| Problem |
Please find the lines in the entries below that contain the word "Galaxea", and copy each one.

'''

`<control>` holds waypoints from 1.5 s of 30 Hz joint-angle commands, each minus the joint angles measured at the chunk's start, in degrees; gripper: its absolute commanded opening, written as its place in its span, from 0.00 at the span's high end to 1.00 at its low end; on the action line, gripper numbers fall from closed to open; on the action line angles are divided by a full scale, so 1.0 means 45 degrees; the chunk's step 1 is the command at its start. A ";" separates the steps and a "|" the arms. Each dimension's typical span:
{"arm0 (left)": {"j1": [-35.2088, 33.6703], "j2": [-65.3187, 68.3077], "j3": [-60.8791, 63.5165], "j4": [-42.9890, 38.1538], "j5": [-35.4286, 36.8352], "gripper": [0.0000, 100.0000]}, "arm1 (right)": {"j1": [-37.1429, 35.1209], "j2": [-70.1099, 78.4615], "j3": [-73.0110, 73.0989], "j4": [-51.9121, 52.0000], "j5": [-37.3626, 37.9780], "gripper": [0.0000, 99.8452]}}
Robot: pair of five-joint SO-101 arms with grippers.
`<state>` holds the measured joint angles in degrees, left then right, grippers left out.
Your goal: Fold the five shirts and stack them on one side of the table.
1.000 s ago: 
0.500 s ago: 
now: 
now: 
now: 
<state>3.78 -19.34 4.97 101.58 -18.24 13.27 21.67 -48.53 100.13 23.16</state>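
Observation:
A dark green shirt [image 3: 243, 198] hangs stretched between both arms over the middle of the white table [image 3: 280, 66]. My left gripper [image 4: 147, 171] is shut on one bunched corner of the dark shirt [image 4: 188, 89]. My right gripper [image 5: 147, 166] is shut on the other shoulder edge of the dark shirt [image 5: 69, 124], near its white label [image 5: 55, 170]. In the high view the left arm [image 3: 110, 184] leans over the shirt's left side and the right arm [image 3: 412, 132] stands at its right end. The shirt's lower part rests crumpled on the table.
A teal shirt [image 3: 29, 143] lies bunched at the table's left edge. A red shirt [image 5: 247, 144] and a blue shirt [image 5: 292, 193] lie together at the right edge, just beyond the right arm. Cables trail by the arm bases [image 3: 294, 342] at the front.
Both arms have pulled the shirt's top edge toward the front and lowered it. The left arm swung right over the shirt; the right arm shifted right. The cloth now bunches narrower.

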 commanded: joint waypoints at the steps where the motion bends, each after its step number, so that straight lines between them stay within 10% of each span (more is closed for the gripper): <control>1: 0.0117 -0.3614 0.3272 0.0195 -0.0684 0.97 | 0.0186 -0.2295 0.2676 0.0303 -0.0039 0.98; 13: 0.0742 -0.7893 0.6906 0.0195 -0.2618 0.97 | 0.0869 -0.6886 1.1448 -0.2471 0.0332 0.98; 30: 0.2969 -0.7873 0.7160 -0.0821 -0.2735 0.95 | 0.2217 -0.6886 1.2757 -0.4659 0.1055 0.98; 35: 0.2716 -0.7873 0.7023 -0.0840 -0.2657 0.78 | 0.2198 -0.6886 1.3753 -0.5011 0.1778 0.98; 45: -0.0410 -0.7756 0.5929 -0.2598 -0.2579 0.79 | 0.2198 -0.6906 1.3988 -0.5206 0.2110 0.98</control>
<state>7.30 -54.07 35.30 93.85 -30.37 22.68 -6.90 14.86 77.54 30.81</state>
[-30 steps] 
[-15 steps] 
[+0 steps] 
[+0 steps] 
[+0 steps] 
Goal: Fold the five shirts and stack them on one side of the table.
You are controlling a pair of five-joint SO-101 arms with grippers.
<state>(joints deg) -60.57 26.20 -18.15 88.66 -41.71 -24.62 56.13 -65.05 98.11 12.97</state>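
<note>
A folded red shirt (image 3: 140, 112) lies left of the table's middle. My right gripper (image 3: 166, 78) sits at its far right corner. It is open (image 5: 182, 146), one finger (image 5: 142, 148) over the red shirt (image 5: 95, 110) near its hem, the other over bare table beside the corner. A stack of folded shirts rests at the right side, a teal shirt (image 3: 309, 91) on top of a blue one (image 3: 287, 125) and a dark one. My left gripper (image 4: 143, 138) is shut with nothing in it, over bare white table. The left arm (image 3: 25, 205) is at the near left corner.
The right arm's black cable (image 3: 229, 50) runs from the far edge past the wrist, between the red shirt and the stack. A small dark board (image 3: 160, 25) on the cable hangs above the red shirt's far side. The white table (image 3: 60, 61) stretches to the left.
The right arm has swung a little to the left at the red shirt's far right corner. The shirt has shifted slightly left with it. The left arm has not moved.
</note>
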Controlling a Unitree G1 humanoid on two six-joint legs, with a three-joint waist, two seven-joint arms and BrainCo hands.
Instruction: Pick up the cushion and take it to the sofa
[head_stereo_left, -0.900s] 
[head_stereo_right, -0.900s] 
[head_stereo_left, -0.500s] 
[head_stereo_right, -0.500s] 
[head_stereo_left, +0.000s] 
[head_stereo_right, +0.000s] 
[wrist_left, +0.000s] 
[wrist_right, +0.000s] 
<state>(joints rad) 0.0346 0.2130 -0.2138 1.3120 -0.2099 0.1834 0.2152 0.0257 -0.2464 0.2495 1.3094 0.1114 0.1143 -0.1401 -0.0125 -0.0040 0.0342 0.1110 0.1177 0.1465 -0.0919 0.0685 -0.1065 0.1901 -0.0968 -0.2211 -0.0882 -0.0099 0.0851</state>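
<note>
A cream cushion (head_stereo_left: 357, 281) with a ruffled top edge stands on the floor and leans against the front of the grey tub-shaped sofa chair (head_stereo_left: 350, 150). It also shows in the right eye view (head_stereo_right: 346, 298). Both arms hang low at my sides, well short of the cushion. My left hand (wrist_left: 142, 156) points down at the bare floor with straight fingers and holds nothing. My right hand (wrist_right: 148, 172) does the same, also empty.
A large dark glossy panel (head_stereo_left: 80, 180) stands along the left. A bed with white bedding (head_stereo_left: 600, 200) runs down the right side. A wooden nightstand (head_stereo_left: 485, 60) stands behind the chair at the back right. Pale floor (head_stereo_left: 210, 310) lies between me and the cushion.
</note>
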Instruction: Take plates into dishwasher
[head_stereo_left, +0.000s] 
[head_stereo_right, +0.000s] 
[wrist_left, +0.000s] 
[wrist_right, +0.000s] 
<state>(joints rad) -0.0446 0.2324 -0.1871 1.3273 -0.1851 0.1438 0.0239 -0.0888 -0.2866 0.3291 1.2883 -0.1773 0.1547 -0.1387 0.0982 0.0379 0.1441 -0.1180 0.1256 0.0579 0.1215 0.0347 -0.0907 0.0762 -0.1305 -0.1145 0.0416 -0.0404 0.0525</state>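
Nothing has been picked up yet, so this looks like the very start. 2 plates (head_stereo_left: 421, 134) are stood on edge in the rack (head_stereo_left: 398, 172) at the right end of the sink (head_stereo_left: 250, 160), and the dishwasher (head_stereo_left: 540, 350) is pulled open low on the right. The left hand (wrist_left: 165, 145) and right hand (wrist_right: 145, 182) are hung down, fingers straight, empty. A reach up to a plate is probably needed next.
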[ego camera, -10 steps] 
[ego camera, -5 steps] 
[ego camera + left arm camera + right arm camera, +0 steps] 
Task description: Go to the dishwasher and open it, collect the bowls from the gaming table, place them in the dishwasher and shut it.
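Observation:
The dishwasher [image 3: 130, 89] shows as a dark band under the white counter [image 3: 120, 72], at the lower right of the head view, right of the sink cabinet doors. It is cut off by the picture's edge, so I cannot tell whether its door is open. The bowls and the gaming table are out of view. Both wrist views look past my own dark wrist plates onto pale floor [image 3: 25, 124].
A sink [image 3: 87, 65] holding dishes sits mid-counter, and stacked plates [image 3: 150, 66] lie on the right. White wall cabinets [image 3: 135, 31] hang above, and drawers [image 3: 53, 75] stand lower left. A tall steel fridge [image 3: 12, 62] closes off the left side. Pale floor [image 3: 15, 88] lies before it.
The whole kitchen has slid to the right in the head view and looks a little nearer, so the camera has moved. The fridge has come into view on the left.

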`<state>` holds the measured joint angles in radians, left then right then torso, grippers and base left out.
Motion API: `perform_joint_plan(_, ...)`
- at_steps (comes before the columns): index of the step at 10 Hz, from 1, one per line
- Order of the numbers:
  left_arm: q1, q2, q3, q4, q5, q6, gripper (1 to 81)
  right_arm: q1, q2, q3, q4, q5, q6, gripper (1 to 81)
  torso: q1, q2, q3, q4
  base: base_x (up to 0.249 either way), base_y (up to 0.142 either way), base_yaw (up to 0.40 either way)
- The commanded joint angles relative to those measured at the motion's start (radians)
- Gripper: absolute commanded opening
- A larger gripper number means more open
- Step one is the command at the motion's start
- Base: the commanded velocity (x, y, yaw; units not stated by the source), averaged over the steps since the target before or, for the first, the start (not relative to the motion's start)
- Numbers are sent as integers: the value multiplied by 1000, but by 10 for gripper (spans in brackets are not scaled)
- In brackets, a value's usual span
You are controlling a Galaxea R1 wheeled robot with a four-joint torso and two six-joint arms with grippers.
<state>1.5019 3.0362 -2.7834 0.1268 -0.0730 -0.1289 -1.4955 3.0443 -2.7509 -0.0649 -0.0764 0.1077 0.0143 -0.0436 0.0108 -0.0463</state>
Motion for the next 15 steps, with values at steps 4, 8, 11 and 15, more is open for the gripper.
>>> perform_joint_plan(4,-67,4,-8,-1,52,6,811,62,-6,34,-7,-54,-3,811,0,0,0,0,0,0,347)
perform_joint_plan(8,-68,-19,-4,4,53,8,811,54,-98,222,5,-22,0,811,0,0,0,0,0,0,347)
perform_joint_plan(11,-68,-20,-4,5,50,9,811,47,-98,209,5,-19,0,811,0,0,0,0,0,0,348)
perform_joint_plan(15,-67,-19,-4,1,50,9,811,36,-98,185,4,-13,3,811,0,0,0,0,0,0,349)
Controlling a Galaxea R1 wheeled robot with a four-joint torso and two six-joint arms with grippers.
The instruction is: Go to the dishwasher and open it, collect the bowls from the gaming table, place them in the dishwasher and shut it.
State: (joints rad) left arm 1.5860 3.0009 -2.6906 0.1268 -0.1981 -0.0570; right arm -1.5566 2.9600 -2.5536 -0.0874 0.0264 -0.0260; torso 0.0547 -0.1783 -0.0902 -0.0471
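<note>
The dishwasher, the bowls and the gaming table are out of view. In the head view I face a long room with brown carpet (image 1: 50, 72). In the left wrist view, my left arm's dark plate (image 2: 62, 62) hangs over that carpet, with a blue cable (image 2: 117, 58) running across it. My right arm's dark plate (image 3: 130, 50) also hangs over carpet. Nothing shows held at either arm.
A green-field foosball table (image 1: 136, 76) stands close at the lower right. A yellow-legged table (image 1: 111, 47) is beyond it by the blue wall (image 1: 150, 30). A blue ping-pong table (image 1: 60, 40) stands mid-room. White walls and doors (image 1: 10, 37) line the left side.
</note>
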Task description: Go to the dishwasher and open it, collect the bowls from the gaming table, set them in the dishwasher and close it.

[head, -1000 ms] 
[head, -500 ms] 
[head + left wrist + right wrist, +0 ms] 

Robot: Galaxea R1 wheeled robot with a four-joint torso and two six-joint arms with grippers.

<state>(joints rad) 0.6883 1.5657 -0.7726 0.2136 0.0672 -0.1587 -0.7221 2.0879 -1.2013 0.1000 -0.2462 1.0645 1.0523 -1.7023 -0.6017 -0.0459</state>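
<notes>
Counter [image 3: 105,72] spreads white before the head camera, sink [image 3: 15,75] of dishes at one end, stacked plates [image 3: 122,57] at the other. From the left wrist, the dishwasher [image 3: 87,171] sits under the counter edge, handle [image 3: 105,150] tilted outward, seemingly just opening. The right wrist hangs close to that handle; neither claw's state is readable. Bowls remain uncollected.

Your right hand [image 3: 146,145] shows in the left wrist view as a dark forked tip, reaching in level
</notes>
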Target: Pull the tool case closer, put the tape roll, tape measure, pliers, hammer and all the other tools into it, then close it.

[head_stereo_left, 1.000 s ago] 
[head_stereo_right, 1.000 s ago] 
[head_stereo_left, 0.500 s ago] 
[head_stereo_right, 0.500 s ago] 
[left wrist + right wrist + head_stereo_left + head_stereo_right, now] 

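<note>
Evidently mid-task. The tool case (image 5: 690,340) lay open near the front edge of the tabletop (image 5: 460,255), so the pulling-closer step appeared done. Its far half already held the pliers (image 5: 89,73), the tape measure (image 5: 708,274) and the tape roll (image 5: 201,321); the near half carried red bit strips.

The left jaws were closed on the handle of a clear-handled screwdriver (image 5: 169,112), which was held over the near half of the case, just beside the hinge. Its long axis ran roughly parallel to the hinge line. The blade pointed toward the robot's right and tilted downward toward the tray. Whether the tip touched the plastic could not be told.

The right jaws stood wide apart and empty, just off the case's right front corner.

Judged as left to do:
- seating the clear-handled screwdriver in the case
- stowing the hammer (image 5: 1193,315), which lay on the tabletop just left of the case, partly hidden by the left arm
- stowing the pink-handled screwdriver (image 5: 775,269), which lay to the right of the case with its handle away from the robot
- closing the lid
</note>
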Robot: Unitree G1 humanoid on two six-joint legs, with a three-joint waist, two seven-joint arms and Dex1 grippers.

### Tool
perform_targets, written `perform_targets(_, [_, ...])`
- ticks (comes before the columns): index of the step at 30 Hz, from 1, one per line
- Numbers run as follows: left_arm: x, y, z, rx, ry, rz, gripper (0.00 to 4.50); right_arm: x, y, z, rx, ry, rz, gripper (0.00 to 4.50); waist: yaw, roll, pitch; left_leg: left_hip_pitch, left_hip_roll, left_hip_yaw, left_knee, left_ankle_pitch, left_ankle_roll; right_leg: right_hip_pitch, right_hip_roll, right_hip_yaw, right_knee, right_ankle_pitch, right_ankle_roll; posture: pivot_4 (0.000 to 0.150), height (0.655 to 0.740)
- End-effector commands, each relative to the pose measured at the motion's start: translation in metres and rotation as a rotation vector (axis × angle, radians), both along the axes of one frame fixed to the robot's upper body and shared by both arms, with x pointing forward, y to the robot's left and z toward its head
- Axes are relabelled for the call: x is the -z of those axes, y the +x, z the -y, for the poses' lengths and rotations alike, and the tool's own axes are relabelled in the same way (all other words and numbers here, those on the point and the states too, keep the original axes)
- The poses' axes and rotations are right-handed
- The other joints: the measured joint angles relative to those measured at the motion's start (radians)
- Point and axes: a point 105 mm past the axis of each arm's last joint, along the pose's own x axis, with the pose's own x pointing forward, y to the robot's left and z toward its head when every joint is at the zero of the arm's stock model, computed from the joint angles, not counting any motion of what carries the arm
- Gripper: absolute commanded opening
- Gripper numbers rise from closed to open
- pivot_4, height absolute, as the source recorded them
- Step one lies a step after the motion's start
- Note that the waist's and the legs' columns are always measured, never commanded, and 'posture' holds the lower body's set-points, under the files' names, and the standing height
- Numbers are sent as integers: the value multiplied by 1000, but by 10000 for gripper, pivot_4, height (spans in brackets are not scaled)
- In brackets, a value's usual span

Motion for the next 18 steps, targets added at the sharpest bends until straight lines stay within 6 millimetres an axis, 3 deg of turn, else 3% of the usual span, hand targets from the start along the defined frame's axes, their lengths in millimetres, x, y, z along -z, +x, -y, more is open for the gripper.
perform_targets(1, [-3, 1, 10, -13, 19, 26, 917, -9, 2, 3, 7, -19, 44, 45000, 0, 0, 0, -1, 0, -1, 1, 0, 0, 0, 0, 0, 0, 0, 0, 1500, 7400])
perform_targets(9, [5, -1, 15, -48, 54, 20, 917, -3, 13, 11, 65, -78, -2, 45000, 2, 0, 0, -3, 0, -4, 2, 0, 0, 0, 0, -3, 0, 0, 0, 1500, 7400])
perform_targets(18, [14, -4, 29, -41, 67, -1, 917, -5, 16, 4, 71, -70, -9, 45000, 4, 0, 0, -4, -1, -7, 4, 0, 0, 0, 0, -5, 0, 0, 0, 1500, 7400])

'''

| Written response |
You are controlling a Galaxea R1 wheeled robot with a four-joint torso and two six-joint arms with grippers.
Controlling a Galaxea R1 wheeled robot with a four-joint torso and two six-joint arms with grippers.
Robot: Galaxea R1 wheeled robot with a four-joint torso and two six-joint arms with grippers.

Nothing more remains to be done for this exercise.